Sean Jacobs, Hip Hop Republican, 1 September 2016
Irish mixed martial artist Conor McGregor has returned to the high peaks of stardom and notoriety following his ‘rematch’ win over opponent Nate Diaz. While many don’t usually turn to McGregor as a source of insight on current affairs, it was his recent comment in the lead up to the fight that caught my eye:
I am just trying to do my job and fight here. I am paid to fight. I am not yet paid to promote. I have become lost in the game of promotion and forgot about the art of fighting. There comes a time when you need to stop handing out flyers and get back to the damn shop. 50 world tours, 200 press conferences, 1 million interviews, 2 million photo shoots, and at the end of it all I’m left looking down the barrel of a lens, staring defeat in the face, thinking of nothing but my incorrect fight preparation.
McGregor’s exaggerations – ‘millions’ of photo shoots and interviews – were clearly angered embellishments to the excessive promotional demands of his federation. Yet it’s his core complaint – hype at the expense of action – that has become a tired feature of many professional arenas, especially Western politics. The incessant demand for news and sensation is shaping and undermining not just the provincial concerns of fight preparation but modern governance itself.

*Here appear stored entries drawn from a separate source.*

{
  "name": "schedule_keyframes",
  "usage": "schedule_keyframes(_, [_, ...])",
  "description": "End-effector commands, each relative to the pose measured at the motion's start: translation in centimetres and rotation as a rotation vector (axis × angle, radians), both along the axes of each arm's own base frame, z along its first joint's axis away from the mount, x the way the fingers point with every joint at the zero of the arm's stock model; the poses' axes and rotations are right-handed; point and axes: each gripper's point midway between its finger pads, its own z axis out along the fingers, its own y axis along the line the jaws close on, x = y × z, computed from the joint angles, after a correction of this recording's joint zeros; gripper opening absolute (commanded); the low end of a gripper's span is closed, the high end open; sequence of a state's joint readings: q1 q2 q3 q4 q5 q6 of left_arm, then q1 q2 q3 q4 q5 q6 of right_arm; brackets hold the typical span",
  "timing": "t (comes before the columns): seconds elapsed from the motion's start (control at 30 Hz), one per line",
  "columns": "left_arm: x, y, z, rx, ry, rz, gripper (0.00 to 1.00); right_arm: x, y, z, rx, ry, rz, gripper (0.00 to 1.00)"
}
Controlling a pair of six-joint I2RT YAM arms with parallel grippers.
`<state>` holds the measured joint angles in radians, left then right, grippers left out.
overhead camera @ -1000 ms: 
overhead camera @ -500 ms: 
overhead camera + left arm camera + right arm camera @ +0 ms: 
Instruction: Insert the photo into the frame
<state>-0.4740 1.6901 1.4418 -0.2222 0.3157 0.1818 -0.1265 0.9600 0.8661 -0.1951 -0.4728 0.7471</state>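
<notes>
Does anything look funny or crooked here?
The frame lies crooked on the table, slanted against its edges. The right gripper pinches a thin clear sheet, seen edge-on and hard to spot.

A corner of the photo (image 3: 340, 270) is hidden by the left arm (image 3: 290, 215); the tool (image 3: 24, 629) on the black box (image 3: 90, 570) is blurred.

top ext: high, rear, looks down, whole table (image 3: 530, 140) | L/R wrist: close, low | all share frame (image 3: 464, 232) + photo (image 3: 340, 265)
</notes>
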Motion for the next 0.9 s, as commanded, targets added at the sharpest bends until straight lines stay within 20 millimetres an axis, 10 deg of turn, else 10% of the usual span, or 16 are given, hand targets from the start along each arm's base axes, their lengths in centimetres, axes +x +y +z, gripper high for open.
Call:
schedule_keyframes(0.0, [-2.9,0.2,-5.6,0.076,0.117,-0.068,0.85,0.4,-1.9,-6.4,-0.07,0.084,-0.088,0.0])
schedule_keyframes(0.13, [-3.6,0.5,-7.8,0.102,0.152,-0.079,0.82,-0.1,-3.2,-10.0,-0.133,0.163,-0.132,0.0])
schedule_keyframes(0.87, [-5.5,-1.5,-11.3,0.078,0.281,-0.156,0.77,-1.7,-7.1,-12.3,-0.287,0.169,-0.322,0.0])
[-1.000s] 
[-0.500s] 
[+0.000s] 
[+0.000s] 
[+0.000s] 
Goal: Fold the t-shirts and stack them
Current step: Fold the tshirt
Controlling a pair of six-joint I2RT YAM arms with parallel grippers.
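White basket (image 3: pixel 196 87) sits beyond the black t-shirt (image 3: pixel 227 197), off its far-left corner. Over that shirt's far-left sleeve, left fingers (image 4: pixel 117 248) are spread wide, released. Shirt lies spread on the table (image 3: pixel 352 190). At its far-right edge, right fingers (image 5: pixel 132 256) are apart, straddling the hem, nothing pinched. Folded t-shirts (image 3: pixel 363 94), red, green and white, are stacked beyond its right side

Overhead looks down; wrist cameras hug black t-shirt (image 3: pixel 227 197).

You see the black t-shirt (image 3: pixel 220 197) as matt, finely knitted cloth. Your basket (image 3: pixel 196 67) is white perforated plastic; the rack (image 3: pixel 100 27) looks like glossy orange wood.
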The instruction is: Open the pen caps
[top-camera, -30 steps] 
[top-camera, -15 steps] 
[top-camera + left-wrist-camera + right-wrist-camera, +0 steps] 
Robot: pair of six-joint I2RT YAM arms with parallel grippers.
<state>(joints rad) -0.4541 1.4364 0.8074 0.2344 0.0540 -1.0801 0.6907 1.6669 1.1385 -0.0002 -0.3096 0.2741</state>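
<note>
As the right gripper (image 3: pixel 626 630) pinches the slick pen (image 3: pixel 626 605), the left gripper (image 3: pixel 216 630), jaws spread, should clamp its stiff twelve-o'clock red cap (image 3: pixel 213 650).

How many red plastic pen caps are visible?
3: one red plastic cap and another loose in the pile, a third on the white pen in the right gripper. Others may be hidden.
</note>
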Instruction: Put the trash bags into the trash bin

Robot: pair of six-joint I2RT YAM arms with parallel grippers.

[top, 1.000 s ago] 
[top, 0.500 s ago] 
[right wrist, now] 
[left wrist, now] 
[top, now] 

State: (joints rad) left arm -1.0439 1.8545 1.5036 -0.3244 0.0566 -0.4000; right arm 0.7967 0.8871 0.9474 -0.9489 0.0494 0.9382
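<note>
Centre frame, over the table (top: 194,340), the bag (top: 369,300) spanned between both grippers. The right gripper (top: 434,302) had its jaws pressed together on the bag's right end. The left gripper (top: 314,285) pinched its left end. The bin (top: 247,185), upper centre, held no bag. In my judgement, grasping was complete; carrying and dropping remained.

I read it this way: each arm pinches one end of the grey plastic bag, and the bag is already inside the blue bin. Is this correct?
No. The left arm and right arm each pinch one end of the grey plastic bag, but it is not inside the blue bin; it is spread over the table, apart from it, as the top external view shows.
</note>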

In 2013 conservative Australian prime minister Tony Abbott came to government with a sound commitment to ‘get politics off the front page’, have ‘an adult conversation’ with the Australian people and fulfil an unwritten desire to move away from the demands of a restless news cycle. Abbott, like McGregor, sought space to practice his art. ‘I asked for some leeway,’ lamented McGregor. ‘I did not shut down all media requests. I simply wanted a slight adjustment.’